Internet of Things
Innovating Policy for the Internet of Things
On the last day of SXSW, I took part in Innovation Policy Day, a day-long event looking at the key public policy issues affecting technology. I joined other panelists to talk about something largely missing from the SXSW agenda: how will the devices, apps and services that make up Internet of Things (IoT) connect to the Internet? It seems as if the connectivity question is just assumed away by all of the developers – an assumption, I believe, that will eventually lead to bottlenecks on the road to IoT.
In particular, my fellow panelists and I had a chance to make the case for Wi-Fi. At Comcast, we think Wi-Fi has great potential – it’s an extension of our broadband platform and all of the applications we provide consumers. That’s why Comcast is on the way to launching a million Wi-Fi hotspots throughout the U.S.

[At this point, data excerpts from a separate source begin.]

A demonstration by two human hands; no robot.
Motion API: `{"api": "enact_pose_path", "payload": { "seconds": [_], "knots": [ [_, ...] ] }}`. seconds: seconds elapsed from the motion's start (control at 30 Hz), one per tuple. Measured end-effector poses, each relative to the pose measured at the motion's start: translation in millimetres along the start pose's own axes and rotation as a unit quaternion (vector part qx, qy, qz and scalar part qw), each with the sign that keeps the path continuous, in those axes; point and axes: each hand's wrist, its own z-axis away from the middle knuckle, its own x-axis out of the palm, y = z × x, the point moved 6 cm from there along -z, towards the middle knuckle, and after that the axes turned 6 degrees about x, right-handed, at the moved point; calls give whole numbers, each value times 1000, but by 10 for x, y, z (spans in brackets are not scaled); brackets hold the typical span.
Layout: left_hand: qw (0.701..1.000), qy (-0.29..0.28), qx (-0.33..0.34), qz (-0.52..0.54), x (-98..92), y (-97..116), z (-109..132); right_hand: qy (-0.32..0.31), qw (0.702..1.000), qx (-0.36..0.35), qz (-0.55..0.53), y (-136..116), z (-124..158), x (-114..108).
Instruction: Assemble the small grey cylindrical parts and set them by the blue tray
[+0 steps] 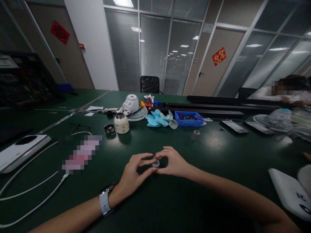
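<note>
I see the left hand (134,173) at 8 o'clock of a round metal part (155,163), thumb and forefinger closed on its edge. The part sits low over the green surface (218,145), between the 2 hands and equally near each. It is round, so I see no long axis. The right hand (172,161) pinches it from 3 o'clock. A cream jar (121,123) stands far off at 11, a blue tray (189,118) at 1.

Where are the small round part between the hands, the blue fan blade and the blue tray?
small round part (155,163), head view, its top face.
blue fan blade (152,121), head view, one broad blade.
blue tray (188,124), head view, its front wall.
</note>
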Motion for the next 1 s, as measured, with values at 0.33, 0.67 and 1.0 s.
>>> {"api": "enact_pose_path", "payload": {
  "seconds": [0.33, 0.67, 1.0],
  "knots": [
    [993, 53, -30, 106, 26, 37, -165, 50, 986, 21, -156, 173, 99, 223],
    [990, -110, -89, -9, -174, -470, 58, 30, 983, 45, -178, 222, 107, 299],
    [989, -111, -95, -12, -163, -562, 91, 77, 983, 134, 99, 680, 29, -284]
  ]
}}
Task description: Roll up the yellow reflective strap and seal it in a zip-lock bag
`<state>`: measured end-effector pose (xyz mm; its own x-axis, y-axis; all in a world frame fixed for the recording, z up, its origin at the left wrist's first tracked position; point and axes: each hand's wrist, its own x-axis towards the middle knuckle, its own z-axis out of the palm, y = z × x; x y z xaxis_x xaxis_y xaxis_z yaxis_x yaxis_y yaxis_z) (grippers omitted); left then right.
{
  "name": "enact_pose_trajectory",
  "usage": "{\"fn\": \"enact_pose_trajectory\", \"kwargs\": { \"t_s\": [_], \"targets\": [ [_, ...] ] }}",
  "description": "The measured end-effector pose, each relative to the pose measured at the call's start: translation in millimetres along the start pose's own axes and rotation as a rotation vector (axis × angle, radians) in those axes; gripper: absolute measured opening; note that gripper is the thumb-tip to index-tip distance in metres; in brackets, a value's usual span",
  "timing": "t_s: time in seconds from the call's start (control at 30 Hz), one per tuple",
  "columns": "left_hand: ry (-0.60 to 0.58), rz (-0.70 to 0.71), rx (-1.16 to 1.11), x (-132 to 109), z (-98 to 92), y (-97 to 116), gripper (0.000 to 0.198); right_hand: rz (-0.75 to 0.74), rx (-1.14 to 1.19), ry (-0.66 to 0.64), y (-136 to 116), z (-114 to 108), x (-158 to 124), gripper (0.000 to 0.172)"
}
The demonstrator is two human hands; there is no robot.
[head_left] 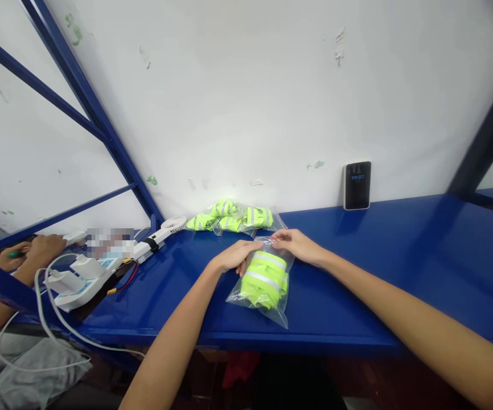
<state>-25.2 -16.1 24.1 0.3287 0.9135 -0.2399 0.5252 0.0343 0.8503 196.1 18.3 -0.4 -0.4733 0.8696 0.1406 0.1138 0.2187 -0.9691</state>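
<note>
A clear plastic bag [281,310] with a folded neon yellow-green strap [263,279] with silver reflective bands inside lies near the blue table's front edge. At its top left edge, my left hand [238,254] pinches the plastic. Opposite it, my right hand [295,244] has its fingers closed on the top right edge, by a thin red line. Behind my hands, several similar bagged neon straps [229,219] rest against the wall.
On the blue table [340,285], a device with a clock display [357,185] leans on the wall. At left are a power strip [79,285], cables, a small white fan [173,224], a blue frame and another person's hands [37,253].
</note>
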Motion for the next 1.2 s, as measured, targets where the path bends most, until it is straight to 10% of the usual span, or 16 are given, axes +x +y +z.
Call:
{"fn": "enact_pose_trajectory", "kwargs": {
  "t_s": [0.2, 1.2],
  "targets": [
    [0.218, 0.136, -0.161, 20.0, 6.1, -13.3, 0.046, -0.099, -0.152, -0.007, -2.4, -2.3, -2.2, 0.030],
    [0.351, 0.511, -0.171, 25.4, 19.0, -14.0, 0.025, -0.295, -0.603, -0.001, -15.2, 0.0, -13.5, 0.019]
  ]
}}
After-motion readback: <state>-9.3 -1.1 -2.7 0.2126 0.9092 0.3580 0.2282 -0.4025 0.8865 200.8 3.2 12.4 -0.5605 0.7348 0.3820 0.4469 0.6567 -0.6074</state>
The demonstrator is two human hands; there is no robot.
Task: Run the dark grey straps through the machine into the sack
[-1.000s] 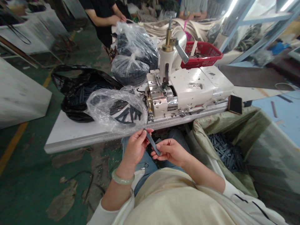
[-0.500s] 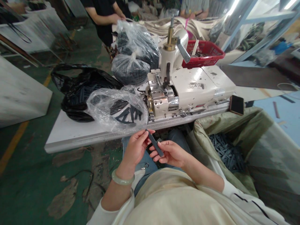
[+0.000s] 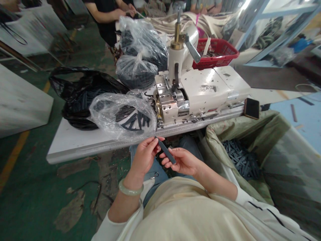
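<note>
A short dark grey strip (image 3: 166, 151) is held slantwise above my lap, in front of the table edge. My left hand (image 3: 146, 154) pinches its upper end between thumb and fingers. Around the lower end, the thumb and fingers of my right hand (image 3: 182, 160) are closed. Just beyond my hands, a clear plastic bag (image 3: 107, 115) lies open on the table with similar dark strips (image 3: 136, 122) in it. To its right stands a cream-coloured machine (image 3: 210, 88) with a metal head and an upright post. The strip is apart from both.
A black plastic bag (image 3: 75, 78) of strips sits at the table's left, with tied clear bags (image 3: 137, 70) behind. At right are a phone (image 3: 251, 108), a cloth-lined bin (image 3: 269, 122) holding many strips, and a red basket (image 3: 218, 60). Another person's arms (image 3: 110, 15) are at the back.
The view has shifted slightly, so the table and machine sit a little higher and further left. Both hands keep their hold on the strip, with hardly any change.
</note>
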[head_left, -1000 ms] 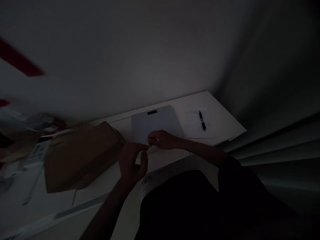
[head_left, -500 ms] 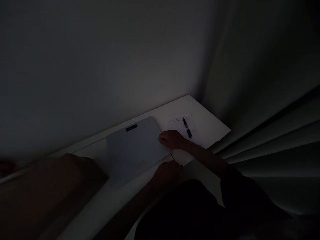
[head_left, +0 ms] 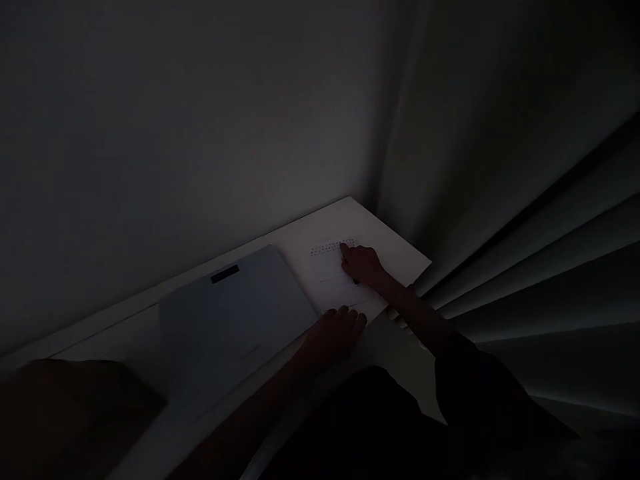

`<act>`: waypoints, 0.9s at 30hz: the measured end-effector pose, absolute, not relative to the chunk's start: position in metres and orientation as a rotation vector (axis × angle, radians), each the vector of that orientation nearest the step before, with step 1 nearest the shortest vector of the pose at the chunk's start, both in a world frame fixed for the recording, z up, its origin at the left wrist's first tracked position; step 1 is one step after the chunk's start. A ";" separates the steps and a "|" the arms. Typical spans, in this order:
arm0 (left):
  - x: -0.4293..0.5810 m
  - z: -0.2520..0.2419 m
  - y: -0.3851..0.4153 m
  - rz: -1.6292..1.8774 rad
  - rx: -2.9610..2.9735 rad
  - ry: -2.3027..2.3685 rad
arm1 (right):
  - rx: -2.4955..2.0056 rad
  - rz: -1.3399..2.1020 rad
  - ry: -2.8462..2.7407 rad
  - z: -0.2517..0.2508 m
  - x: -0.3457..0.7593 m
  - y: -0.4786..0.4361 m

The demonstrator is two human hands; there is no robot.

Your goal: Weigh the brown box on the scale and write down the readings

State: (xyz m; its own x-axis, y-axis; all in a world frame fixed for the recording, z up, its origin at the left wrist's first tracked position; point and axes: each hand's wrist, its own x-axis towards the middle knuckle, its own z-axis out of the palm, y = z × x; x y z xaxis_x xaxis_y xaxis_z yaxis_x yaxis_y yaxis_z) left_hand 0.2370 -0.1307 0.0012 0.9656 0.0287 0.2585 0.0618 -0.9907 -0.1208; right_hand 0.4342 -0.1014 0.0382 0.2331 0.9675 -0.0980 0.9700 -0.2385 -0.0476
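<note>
The scene is very dark. The right hand point(head_left: 363, 265) rests on a white sheet of paper with a printed line along its top edge point(head_left: 330, 273), fingers curled at that top edge where a dark pen-like tip shows; whether the hand grips a pen cannot be told in this light. The left hand point(head_left: 336, 330) lies flat, fingers loose and released, on the sheet's near edge, a placement that appears to pin the paper against sliding. The sheet lies near the far right corner of the white tabletop point(head_left: 395, 250). Just beside it, to the left, lies a flat pale grey rectangular scale-like device with a small dark display point(head_left: 235, 320). A brown cardboard package point(head_left: 70, 413) sits well apart at the lower left.
</note>
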 end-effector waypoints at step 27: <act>0.270 -0.010 -0.123 -0.202 -3.175 -0.407 | 2.529 -2.149 2.446 0.013 0.437 -0.003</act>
State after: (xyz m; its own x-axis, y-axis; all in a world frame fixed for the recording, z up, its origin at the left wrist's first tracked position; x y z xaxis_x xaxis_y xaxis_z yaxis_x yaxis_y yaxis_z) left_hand 0.2702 -0.1229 -0.0103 0.9599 0.2550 0.1163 0.2467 -0.9657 0.0814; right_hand 0.4371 -0.0032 0.0130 0.0294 0.9996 -0.0045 0.1330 -0.0084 -0.9911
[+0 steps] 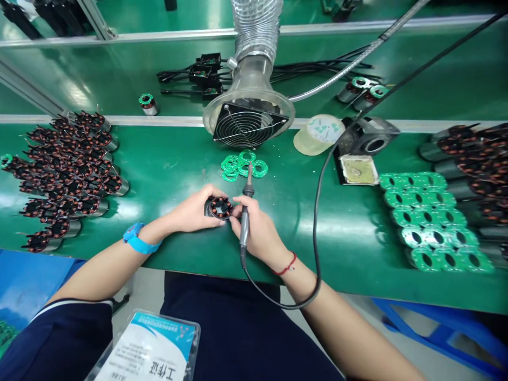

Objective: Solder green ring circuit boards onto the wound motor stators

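My left hand (198,210) is closed around a motor stator (221,208), a dark cylinder with copper windings facing up. My right hand (256,227) grips a soldering iron (245,225), its tip pointing away from me over the loose ring boards. The right thumb and fingertips also reach the stator's right side; whether they press on it I cannot tell. Just beyond both hands lies a small heap of green ring-shaped circuit boards (260,169). From the iron's handle a black cord (316,233) loops over my right forearm and up to the upper right.
A fume extractor (248,124) hangs above the ring boards. Many stators (79,164) stand at left, more stators (472,169) at right beside a panel of green boards (436,222). A solder-sponge tray (359,170), iron stand (371,140) and round yellowish container (317,135) sit behind at right.
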Motion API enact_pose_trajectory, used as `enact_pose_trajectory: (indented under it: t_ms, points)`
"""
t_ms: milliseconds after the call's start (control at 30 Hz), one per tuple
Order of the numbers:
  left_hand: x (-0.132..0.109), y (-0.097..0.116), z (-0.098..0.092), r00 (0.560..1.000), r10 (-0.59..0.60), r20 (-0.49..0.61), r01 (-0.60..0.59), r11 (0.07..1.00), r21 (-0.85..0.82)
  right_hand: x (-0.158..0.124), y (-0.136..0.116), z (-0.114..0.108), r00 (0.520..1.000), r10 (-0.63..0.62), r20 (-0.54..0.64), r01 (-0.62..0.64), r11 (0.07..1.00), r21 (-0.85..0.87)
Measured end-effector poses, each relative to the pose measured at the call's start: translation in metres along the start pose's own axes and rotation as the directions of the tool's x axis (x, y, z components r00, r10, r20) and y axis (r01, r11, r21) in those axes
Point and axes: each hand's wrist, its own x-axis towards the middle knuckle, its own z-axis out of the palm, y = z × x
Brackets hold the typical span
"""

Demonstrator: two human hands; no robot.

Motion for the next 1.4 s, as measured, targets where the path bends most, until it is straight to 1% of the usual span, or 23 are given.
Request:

We are committed to ensuring that Wi-Fi remains a robust platform not just for our products but for everyone and everything. Cisco predicts that by 2017, Wi-Fi devices will power a majority of all Internet traffic. All over SXSW, I saw people with multiple devices that rely, in part, on Wi-Fi to function well. But this device explosion will eventually mean that getting on the Internet through your Wi-Fi connection will be like trying to drive in rush hour traffic on too narrow a road—frustrating and slow-moving. So we, and a number of other interested companies and organizations have been working with the FCC to secure more spectrum for Wi-Fi and we have helped form a group called WifiForward whose sole mission is to secure spectrum for Wi-Fi and other unlicensed services.
But we’re not just talking about more spectrum for Wi-Fi, we’re starting to see some action. Just last week, both the President and the Federal Communications Commission made a big push for unlicensed spectrum that could boost capacity on our Wi-Fi networks and fuel new services for consumers. In the White House's 2014 Economic Report the Obama Administration hailed the unlicensed airwaves as a key economic driver. In fact, WifiForward recently released an economic study finding that unlicensed spectrum generated $222 billion in value to the U.S economy in 2013, and $6.7 billion directly to U.S. GDP.
And later this month the FCC will consider an order that could add 100 MHz in the 5 GHz band to widespread Wi-Fi use – adding almost 60% more capacity than we have today for Wi-Fi. This additional spectrum will be good for existing uses of Wi-Fi, but also for tapping new technologies like 802.11ac, which could deliver gigabit Wi-Fi speeds. We’re encouraged by these developments and will continue to advocate for more airwaves for Wi-Fi and by making the most efficient and effective use of the airwaves we already have to bring real-world benefits to our consumers and to Wi-Fi users everywhere.